Однако не все различия между реальностью и существующим в его воображении образом можно было так же легко отбросить. По характеру майор оказался человеком очень ответственным: он был отличным полковым офицером, безукоризненно подчинявшимся приказам, всегда заботившимся о своих подчиненных, готовым помочь младшим офицерам, только что покинувшим школьные стены, которые часто искали его совета в преодолении трудностей военной жизни. Его призванием было защищать и помогать, и поэтому ему так больно было узнать, что создание, так высоко стоявшее над всеми остальными, которое он так жаждал обожать и вести по жизни, высказывало так же мало склонности опереться на его руку, как и поверять свои горести, беспокойства и тревоги. Его невеста была, мягко говоря, далека от того, чтобы искать в жизни поддержки, и напротив, куда больше желала бы навязывать свою собственную волю окружающим ее людям. Она так же привыкла командовать, как и он, и, оставшись в раннем возрасте без материнской ласки, приобрела независимость. В соединении с глубокой сдержанностью это делало неприемлемой для нее мысль, что горести и боль можно кому-либо доверить. Фанни, понимавшая его переживания, попыталась объяснить, что за человек ее падчерица.
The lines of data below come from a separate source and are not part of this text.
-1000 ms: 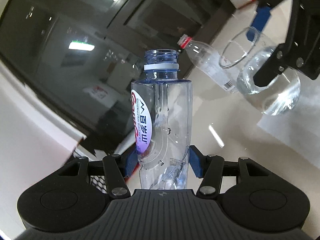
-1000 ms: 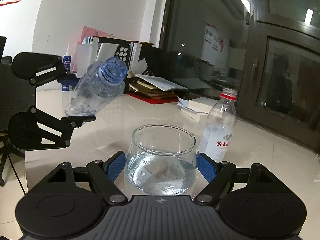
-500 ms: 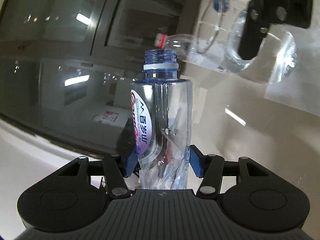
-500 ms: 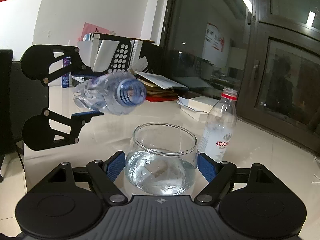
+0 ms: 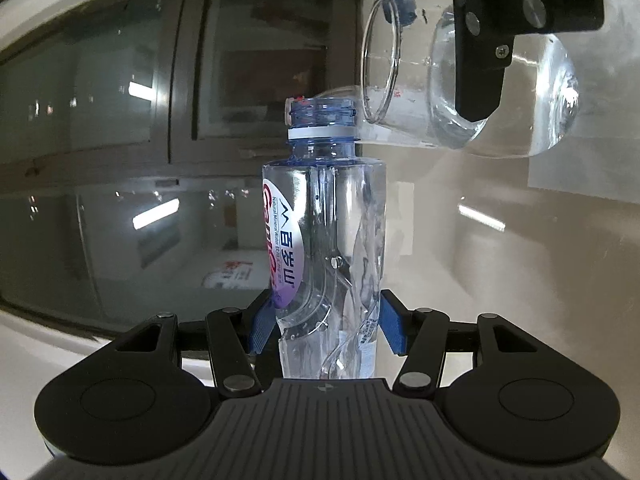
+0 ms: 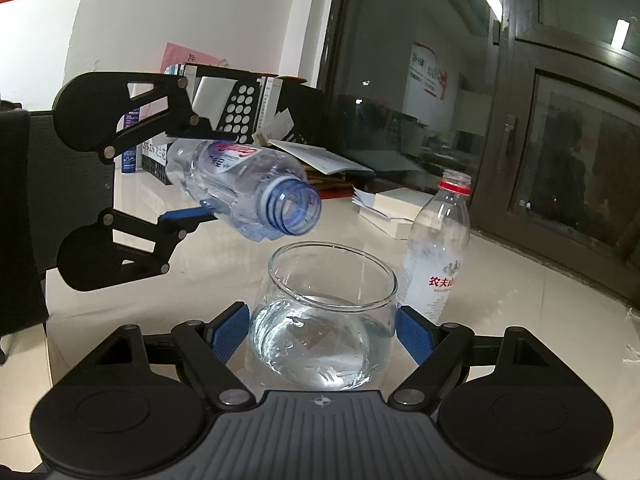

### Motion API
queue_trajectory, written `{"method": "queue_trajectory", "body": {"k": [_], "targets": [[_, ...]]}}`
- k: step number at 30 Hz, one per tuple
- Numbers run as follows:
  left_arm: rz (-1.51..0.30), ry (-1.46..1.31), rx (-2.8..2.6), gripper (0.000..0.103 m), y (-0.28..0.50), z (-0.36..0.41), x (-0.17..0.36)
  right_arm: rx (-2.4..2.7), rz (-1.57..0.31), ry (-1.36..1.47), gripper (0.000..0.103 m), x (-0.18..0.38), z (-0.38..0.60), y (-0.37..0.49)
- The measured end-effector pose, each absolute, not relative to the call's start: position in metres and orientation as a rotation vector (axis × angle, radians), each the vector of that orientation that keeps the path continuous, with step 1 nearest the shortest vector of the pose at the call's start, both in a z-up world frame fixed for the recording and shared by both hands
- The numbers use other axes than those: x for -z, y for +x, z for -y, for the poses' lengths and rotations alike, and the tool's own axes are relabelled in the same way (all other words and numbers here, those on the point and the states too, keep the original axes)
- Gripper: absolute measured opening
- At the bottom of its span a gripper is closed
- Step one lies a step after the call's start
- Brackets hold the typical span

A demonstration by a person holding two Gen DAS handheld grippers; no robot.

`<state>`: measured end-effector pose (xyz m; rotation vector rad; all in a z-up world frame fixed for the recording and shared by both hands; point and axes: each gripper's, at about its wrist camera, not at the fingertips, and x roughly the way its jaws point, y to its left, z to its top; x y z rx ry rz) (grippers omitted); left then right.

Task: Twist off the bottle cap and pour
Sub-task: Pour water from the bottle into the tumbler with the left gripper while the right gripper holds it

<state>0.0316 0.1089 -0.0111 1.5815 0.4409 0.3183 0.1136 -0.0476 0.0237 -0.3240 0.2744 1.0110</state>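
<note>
My left gripper is shut on a clear, uncapped water bottle with a pink and white label. In the right wrist view the bottle is tipped past level, its open mouth just above the rim of a round glass bowl. The bowl holds water and stands on the white table. My right gripper is shut on the bowl's sides. In the left wrist view the bowl lies just past the bottle's mouth. A little water sits in the bottle. No cap is in view.
A second clear bottle with a red neck ring stands uncapped just right of the bowl. Books and papers and a black file rack lie behind on the table. A dark glass wall runs along the right.
My left gripper has tipped the bottle further down and brought its mouth over the bowl's rim. The right gripper and bowl have stayed put.
</note>
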Motion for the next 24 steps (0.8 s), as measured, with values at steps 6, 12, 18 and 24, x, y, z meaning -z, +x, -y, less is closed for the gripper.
{"method": "queue_trajectory", "body": {"k": [6, 12, 18, 24], "targets": [[-0.424, 1.658, -0.320, 0.058, 0.0317, -0.1076, 0.0160, -1.012, -0.275, -0.323, 0.083, -0.0230, 0.0479, 0.1139], [-0.400, 1.742, -0.313, 0.058, 0.0345, -0.1058, 0.0152, -1.013, -0.278, -0.320, 0.083, -0.0234, 0.0475, 0.1156], [-0.388, 1.810, -0.303, 0.058, 0.0397, -0.1068, 0.0135, -1.009, -0.281, -0.312, 0.083, -0.0236, 0.0486, 0.1183], [-0.380, 1.869, -0.294, 0.058, 0.0393, -0.1057, 0.0126, -1.013, -0.279, -0.310, 0.083, -0.0219, 0.0543, 0.1206]]}}
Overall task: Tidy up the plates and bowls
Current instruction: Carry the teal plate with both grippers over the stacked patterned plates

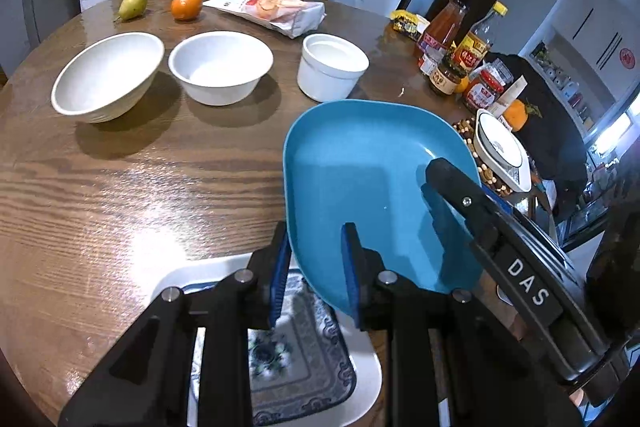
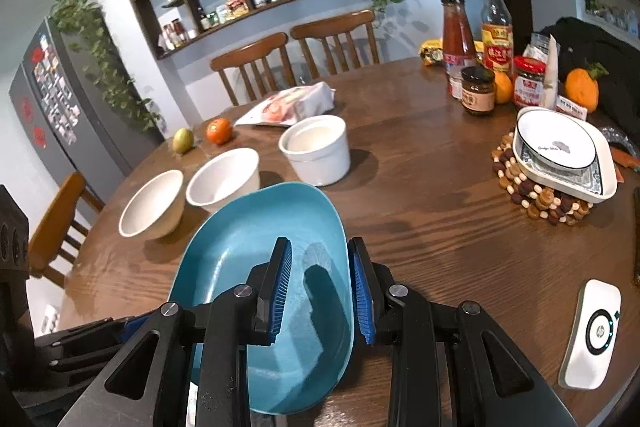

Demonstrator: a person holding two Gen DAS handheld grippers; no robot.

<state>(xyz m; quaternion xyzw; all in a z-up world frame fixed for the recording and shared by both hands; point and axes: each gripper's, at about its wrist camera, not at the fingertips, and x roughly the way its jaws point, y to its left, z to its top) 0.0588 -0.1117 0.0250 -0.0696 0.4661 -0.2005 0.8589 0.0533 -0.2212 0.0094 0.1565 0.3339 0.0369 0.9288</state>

— Серена — очень сильная личность, личность, майор Киркби, — мягко говорила она. — Я думаю, воля у нее такая же неукротимая, как и тело, а это означает очень мощный характер. Меня всегда удивляло, что все, что она ни делает, нисколько ее не утомляет, хотя со мной все по-другому. Но ей, кажется, любое дело в радость. Лорд Спенборо был точно такой же. После целого дня охоты они всего-навсего лишь хотели спать и были страшно голодны, а в Лондоне я просто понять не могла, как им удавалось не уставать от бесконечных обедов, вечеров, всего этого шума. — Она улыбнулась и добавила извиняющимся тоном: — Не знаю, но когда мне приходилось давать званый завтрак утром и посещать бал вечером, на следующий день я была совершенно разбита.